## WORK INSTRUCTION:
Look for "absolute" in the material below and show each line that contains it.

──────── EXTRACTED DATA ────────

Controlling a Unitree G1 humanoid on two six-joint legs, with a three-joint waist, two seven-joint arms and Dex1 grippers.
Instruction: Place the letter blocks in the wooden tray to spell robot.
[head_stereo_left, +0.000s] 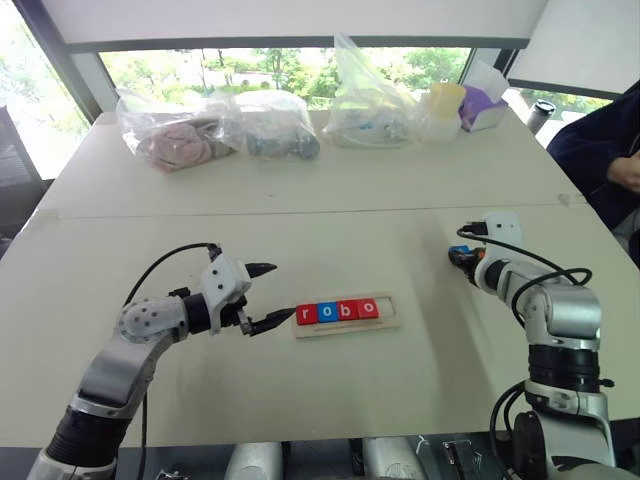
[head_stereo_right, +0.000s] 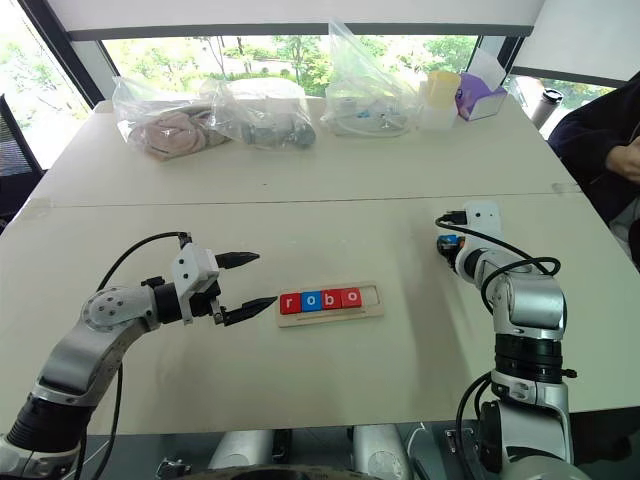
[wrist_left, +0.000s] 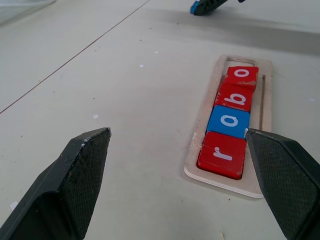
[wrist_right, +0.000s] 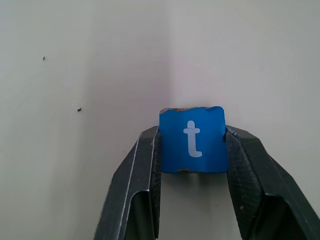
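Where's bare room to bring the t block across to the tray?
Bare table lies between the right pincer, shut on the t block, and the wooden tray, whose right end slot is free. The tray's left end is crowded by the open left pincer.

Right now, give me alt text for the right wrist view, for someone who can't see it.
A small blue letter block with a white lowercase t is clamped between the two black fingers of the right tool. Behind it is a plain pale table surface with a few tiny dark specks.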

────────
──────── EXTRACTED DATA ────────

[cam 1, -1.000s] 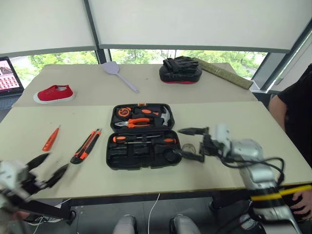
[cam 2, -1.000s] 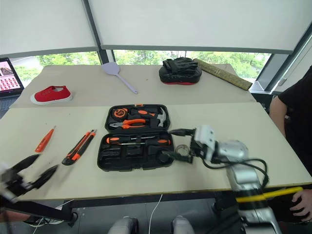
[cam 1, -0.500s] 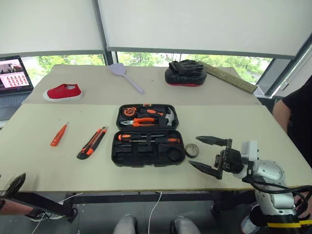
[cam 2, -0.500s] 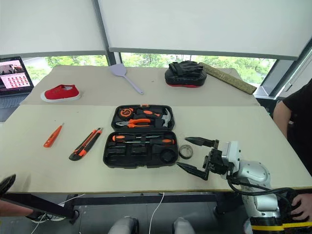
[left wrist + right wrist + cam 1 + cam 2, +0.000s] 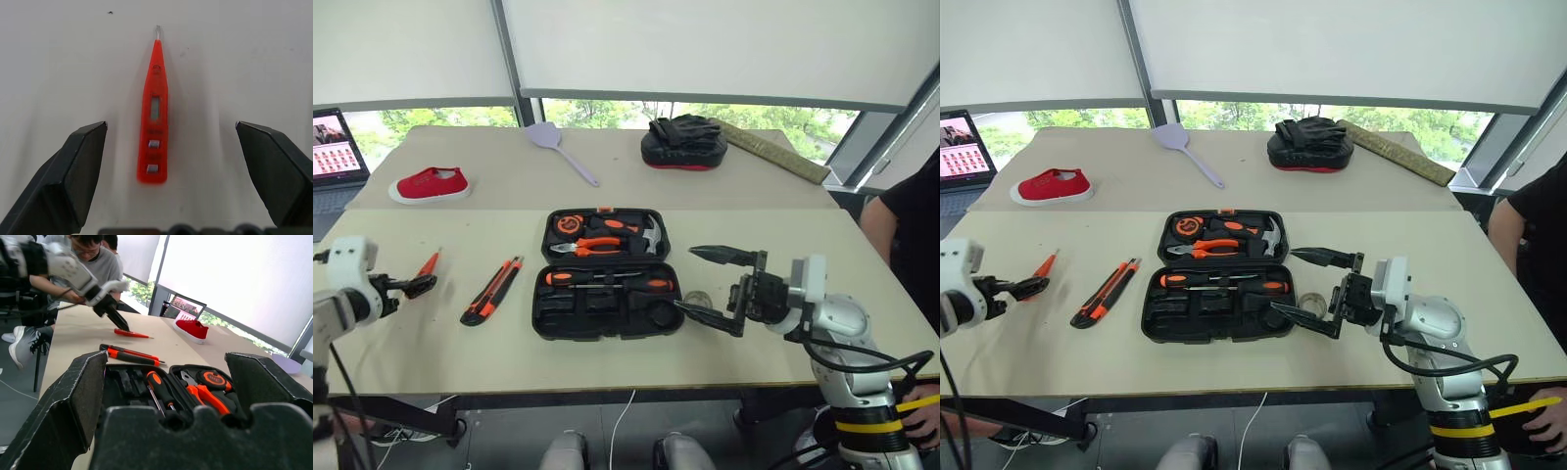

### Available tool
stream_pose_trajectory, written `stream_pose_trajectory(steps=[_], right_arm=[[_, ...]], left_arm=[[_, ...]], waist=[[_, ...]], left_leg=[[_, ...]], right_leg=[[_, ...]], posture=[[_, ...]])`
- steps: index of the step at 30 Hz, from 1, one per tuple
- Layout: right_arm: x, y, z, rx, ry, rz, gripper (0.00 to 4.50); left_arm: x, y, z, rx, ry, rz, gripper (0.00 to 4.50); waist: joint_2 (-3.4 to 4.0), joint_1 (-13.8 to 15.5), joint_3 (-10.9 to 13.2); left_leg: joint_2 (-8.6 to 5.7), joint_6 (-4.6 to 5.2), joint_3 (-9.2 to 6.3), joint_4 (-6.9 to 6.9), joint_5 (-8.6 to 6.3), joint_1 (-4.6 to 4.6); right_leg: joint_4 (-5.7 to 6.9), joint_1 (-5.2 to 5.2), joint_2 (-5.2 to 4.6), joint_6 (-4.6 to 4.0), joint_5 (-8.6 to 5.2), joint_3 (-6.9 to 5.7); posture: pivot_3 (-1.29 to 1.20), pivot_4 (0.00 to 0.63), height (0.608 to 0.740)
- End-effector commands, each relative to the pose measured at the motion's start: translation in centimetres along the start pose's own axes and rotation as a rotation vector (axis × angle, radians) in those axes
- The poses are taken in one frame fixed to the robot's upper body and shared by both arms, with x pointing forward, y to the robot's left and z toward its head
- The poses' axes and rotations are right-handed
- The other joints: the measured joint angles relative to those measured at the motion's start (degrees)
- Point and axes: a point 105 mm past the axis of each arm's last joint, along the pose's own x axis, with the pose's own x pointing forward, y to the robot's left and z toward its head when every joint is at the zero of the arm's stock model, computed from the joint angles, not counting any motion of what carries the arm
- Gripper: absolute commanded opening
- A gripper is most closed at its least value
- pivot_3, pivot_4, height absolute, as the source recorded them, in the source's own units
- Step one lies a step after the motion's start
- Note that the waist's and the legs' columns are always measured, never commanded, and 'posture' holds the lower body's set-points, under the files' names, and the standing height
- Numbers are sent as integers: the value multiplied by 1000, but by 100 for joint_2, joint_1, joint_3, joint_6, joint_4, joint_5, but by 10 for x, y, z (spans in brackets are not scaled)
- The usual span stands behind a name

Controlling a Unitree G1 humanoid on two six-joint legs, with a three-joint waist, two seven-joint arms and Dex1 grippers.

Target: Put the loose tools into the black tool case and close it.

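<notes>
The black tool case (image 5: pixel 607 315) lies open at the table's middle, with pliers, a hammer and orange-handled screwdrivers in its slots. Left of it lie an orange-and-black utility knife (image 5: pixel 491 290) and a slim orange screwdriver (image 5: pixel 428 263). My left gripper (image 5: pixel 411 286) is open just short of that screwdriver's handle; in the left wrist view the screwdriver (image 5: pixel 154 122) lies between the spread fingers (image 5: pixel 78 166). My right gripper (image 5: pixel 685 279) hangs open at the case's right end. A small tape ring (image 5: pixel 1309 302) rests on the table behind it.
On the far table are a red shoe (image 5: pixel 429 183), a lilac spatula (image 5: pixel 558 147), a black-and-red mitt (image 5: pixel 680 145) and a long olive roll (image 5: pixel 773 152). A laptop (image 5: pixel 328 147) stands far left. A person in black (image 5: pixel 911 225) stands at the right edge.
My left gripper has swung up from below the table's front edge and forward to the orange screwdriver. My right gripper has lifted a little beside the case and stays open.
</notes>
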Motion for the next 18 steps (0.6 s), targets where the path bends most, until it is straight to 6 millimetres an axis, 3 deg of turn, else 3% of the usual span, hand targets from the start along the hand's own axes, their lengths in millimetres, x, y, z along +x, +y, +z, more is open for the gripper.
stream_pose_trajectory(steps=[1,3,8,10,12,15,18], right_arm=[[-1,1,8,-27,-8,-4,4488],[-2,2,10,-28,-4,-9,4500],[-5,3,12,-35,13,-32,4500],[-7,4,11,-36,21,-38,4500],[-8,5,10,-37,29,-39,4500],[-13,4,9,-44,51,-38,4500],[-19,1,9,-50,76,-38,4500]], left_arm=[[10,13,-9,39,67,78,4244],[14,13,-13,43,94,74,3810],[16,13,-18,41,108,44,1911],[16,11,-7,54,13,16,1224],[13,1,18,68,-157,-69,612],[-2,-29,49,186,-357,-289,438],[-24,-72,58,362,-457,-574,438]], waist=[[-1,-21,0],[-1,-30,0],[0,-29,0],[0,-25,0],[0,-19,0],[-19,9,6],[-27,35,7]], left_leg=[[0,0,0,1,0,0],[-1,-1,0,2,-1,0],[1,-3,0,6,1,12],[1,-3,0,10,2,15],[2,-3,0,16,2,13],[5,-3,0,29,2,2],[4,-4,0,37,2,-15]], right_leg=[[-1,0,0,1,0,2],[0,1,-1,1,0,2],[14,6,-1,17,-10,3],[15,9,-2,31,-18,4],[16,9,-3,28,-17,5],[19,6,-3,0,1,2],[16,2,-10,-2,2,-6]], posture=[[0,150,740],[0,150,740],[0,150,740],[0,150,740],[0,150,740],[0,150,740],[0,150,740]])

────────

## RESULT OF THIS EXERCISE:
- Gripper: absolute commanded opening
- pivot_3, pivot_4, height absolute, as the source recorded them, in the source's own units

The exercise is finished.